Né en 1947, Abdoulaye Bitali est une personnalité avec une longue carrière dans le domaine du militantisme politique au Sénégal et de la diplomatie onusienne.
Bitali s’était porté candidat à la présidentielle au Sénégal à deux reprises, en 1993 et en 2007, et lors du scrutin de 2012, il avait appuyé le candidat de l’opposition, Macky Sall qui avait remporté les élections.
Bitali avait occupé une série de portefeuilles ministériels, notamment, celui de l’Environnement sous la présidence de Abdou Diouf (1981-2000), de l’Energie à l’époque de Abdoulaye Wade (2002-2012). Il fut aussi ministre d’Etat auprès de la présidence sous Macky Sall (depuis 2012).
Il avait également été élu au Parlement en 1993 et en 1998 tout en affichant son opposition par moments à l’époque du président Wade, ce qui lui a valu une courte période d’emprisonnement après son arrestation par la police, en janvier 2007, avec un groupe de militants, pour sa participation à un rassemblement interdit contre le report des élections législatives au mois de juin de la même année.
Sur le plan diplomatique, Bitali avait été nommé émissaire onusien-adjoint à la Mission de l’ONU au Mali (MINUSMA) en 2013. Une année plus tard, le Secrétaire général de l’ONU de l’époque, Ban Ki-moon avait annoncé depuis la capitale gabonaise Libreville la désignation du Sénégalais en tant qu’émissaire spécial en Afrique centrale et président du Bureau régional des Nations unies en Centrafrique.
En 2015, Bitali avait présidé le Forum national de Bangui qui avait été mis sur place par le gouvernement transitoire de la République centrafricaine afin d’assurer la réconciliation entre les différents protagonistes de ce pays.

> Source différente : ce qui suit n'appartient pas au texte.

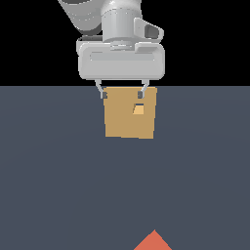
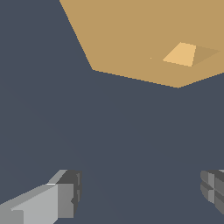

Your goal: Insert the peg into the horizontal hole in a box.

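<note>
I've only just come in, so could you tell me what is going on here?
A simulated Panda arm is working on putting the peg into the box. Its pincer hangs open and empty above the floor, in front of the box in the exterior view. The peg lies apart at that view's bottom edge, only its orange-red tip showing, so it has not been picked up. The box's square hole is empty.

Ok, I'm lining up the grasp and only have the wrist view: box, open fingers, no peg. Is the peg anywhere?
Observer: Yes, the peg shows as an orange-red tip at the exterior view's bottom edge, mostly cut off.
Operator: Where from the box?
Observer: Apart from the box, which sits further up that picture, bare floor between.
Operator: And the tool?
Observer: The tool hangs at the box's upper edge, far from the peg.
</note>
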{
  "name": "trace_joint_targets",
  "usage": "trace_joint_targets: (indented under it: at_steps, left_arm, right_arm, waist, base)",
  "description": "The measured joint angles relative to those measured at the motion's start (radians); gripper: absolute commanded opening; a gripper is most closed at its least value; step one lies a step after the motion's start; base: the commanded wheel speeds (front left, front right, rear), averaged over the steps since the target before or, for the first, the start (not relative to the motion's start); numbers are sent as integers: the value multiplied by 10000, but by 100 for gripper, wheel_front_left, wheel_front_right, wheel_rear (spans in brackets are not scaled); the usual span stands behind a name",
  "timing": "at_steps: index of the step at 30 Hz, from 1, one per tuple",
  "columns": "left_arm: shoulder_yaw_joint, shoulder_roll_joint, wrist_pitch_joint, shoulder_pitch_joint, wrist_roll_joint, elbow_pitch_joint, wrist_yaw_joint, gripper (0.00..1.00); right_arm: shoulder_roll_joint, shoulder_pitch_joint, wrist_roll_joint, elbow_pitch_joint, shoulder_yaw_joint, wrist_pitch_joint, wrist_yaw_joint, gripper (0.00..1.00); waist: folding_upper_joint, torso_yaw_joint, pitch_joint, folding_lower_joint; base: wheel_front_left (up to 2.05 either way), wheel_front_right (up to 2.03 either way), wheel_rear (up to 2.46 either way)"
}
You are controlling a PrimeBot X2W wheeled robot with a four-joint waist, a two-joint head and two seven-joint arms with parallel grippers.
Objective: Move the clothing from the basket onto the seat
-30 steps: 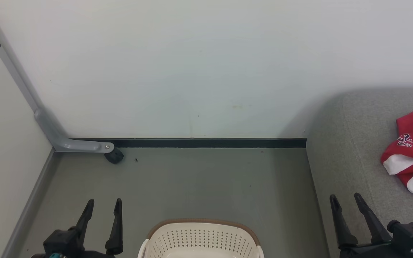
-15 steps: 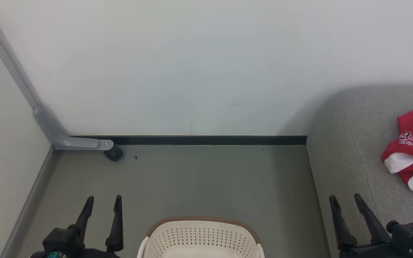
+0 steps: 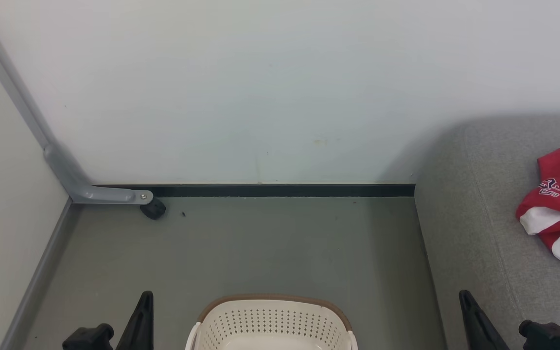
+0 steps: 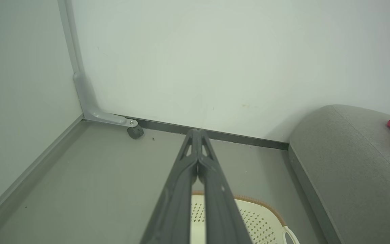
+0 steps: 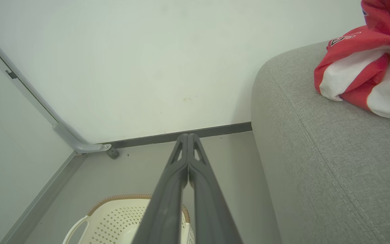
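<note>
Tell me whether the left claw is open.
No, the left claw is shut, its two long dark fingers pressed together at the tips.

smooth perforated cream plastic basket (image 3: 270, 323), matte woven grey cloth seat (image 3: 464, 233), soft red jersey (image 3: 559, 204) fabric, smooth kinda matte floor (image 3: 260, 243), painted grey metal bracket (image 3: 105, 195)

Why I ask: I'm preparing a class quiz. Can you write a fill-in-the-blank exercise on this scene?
1. The red-and-white clothing lies on the grey ____.
2. The cream basket stands on the ____.
3. The left gripper and the right gripper both have their jaws ____.
Missing words: seat; floor; shut.
</note>
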Motion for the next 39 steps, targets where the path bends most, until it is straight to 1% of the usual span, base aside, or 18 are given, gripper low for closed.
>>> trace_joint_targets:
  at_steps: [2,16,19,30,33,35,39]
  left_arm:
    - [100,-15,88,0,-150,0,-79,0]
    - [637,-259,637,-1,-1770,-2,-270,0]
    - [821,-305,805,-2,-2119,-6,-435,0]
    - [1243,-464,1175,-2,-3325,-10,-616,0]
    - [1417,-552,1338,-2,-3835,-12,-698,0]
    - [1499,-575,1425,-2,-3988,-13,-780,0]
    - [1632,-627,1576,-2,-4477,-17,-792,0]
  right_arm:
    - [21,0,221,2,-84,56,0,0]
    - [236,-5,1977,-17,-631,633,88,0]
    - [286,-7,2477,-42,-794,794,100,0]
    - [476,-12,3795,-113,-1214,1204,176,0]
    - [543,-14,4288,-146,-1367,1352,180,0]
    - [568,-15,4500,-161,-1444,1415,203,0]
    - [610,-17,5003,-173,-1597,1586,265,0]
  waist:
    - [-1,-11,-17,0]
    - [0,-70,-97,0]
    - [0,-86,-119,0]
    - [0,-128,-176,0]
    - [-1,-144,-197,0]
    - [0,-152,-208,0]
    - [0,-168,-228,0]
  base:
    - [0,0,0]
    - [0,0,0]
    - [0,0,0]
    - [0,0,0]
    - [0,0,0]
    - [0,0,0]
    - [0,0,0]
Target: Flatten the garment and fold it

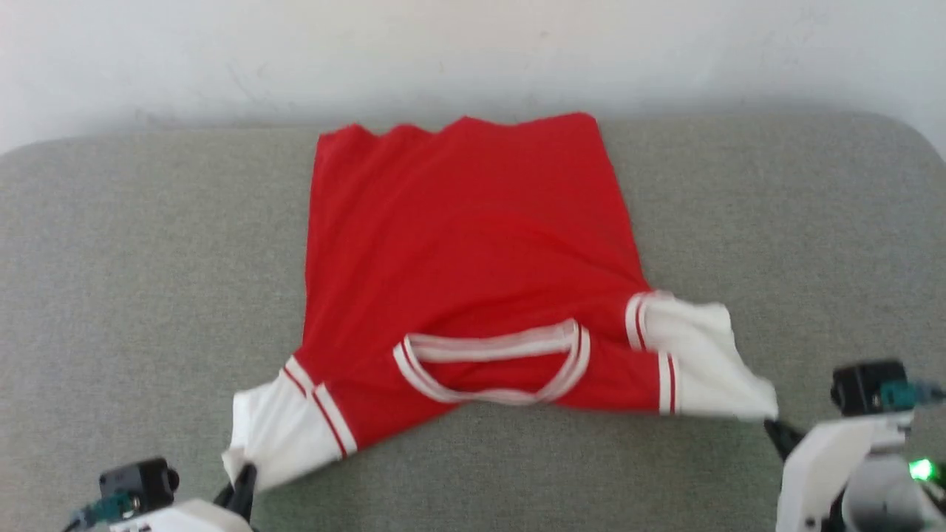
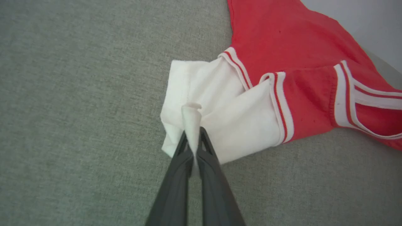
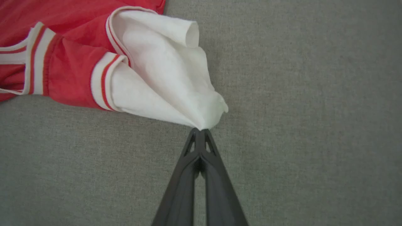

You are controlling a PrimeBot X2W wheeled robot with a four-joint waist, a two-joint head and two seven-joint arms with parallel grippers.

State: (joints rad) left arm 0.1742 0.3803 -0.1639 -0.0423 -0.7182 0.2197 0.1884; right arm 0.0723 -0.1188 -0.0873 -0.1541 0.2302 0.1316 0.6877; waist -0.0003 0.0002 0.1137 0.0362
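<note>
- Our left gripper (image 2: 192,135) has its two dark fingers pressed together on a pinched fold of white cloth at the end of the left-hand sleeve (image 2: 216,110). In the head view this gripper (image 1: 242,480) sits at the lower left, at the sleeve's near tip.
- Our right gripper (image 3: 200,130) is likewise closed, its fingertips meeting on the gathered corner of the right-hand sleeve (image 3: 169,72). In the head view it (image 1: 776,432) is at the lower right, just at that sleeve's outer point.
- Both sleeves (image 1: 273,428) (image 1: 702,362) are drawn outward and towards us, one to each side, with red-and-white striped bands where they join the red body.
- Between them we see the striped collar (image 1: 494,362), lying open and facing us.
- We see the garment (image 1: 473,236) in the middle of the grey-green padded surface (image 1: 111,258), a plain red side up. Its long axis runs from the collar near us to the hem (image 1: 458,127) at the far edge, so the neck points towards us and the hem towards the pale wall (image 1: 443,52).
- That hem is wavy, and creases run across the red cloth near the right shoulder.
</note>
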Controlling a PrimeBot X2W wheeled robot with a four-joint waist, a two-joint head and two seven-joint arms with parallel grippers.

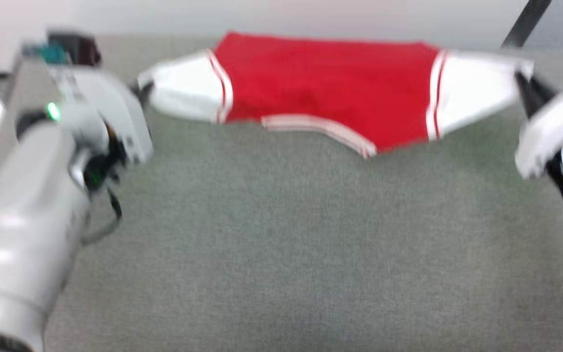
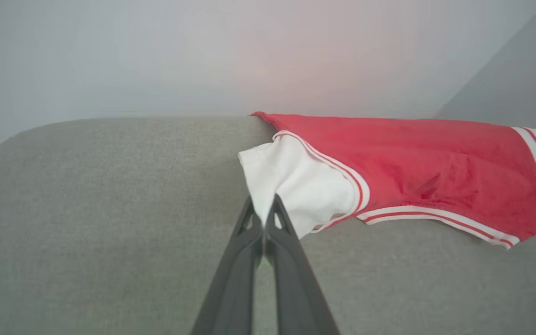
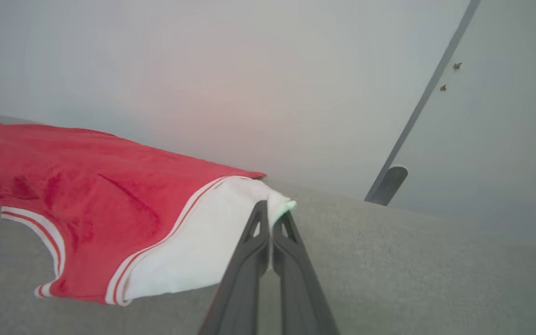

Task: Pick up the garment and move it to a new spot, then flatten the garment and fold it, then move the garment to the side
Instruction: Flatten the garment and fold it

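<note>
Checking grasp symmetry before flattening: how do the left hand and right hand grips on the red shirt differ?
The left hand pinches the left white sleeve; the right hand pinches the right white sleeve. At the left hand the sleeve bunches up and looks rounded; at the right hand it is drawn to a point. Shared: both hands are shut on sleeve edges, with the garment spread between them.

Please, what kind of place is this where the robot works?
Probably an indoor test room or lab: a table covered in plain grey fabric, a bare pale wall behind it, and a red-and-white garment as the work piece.
</note>
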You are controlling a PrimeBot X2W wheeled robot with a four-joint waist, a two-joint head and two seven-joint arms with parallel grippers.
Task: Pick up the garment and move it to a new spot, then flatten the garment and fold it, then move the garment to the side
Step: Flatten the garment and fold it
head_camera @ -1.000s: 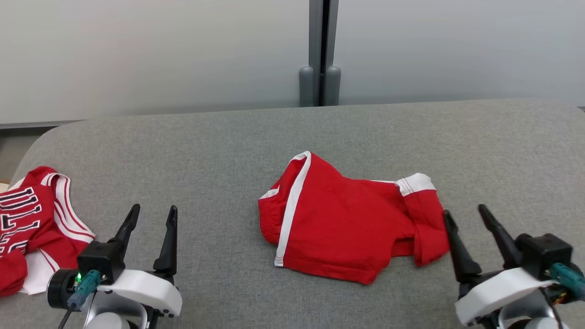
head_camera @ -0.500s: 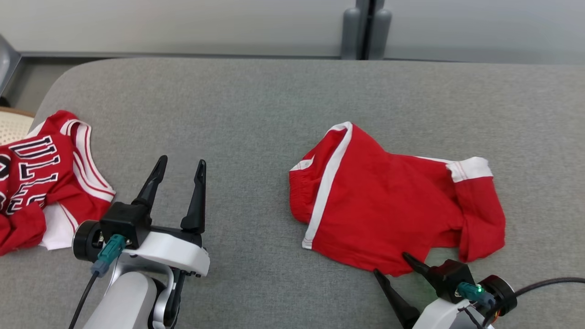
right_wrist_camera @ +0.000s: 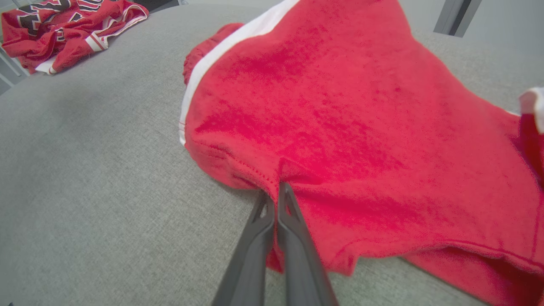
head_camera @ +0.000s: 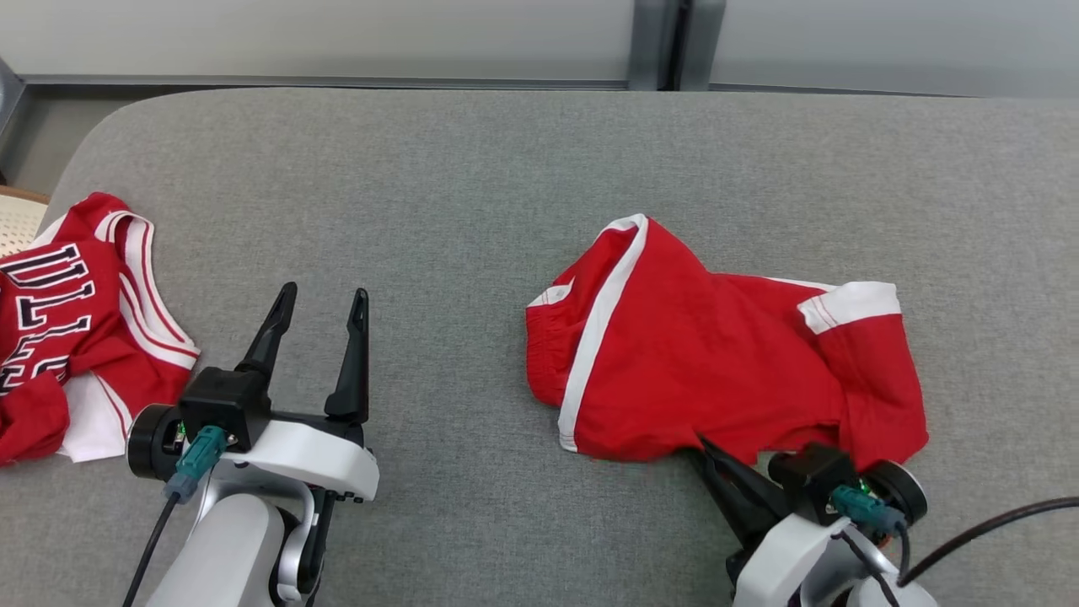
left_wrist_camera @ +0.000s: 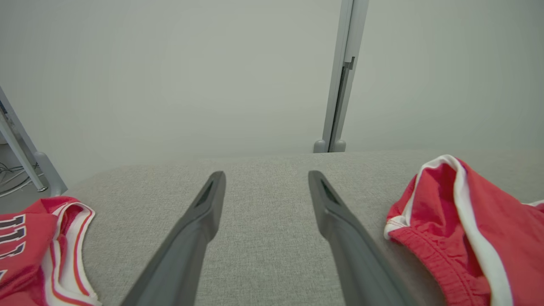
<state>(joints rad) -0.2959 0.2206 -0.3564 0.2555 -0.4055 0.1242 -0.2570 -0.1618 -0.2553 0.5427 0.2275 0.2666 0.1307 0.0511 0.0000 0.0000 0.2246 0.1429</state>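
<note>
A lettered jersey (head_camera: 76,329) lies crumpled at nine o'clock in the head view. Its left part is cut off by the frame edge, so the dark lettering cannot be read in full. Just beside it, toward seven o'clock, the left gripper (head_camera: 324,291) hovers over the grey padded surface (head_camera: 472,185). Its two dark fingers stand wide apart with nothing between them and point toward twelve o'clock. Its pale forearm runs off the bottom edge.

The red garment (head_camera: 716,354), trimmed with a white side stripe and a white cuff, lies rumpled from the centre toward three o'clock, well apart from the jersey. One end is folded over itself, hiding whatever lies beneath.

At five o'clock the right gripper (right_wrist_camera: 276,191) has its fingers pressed together on the garment's near hem. In the right wrist view the tips are pinched on a small pleat of red cloth at the stitched edge. In the head view they are buried under the fabric and hard to make out. A black cable (head_camera: 995,527) trails off the right edge, and a grey post (head_camera: 662,42) at twelve o'clock is cut short by the top of the frame.
</note>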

Le diplomate sénégalais n’était pas loin du dossier libyen, dans la mesure où il avait été chargé en 2021 de présider la délégation qui avait visité ce pays pour évaluer l’action de la Mission onusienne.
Face à la difficulté d’obtenir un consensus au sujet de la désignation d’un émissaire onusien en Libye depuis le mois de décembre dernier, Bitali demeure la personnalité la plus proche pour occuper ce poste.